Continua l'attacco del regime di Daniel Ortega contro la Chiesa cattolica

Continua l'attacco del regime di Daniel Ortega in Nicaragua contro la Chiesa cattolica. Dopo l'espulsione del Nunzio apostolico (l'ambasciatore del Papa) lo scorso marzo, e dopo le minacce a vescovi e sacerdoti, ora sono state mandate via dal Paese anche le suore di Madre Teresa.

Lo fa sapere monsignor Silvio José Baez, vescovo ausiliare di Managua: «Mi rattrista molto che la dittatura abbia costretto le suore Missionarie della Carità di Teresa di Calcutta a lasciare il Paese. Nulla giustifica il privare i poveri della cura della carità. Sono una testimonianza del servizio amorevole che le sorelle hanno reso. Dio vi benedica». 

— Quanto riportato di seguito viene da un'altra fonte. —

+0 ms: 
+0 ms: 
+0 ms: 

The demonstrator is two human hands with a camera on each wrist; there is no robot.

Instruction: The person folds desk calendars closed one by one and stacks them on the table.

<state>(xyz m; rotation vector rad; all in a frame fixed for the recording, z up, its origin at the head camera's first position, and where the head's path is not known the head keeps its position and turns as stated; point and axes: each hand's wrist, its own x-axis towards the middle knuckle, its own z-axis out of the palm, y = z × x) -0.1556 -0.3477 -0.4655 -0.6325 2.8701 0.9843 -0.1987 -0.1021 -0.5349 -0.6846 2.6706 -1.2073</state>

Le Missionarie della Carità erano in Nicaragua da 34 anni, con un centro per l'infanzia, una casa per ragazze e una struttura per anziani, offrendo ai bambini corsi di musica e teatro, nonché formazione professionale per i bambini vittime di violenza.

Il governo del Nicaragua ha espulso altri 101 gruppi civici e di beneficenza, oltre alle Suore Missionarie della Carità, famiglia religiosa fondata dalla Beata Madre Teresa di Calcutta. Le ultime espulsioni sono state approvate dal congresso del Paese e portano a 758 il numero di organizzazioni non governative cacciate dal Nicaragua negli ultimi quattro anni. Secondo il governo i gruppi non avrebbero rispettato l'obbligo del 2020 di registrarsi come “agenti stranieri”.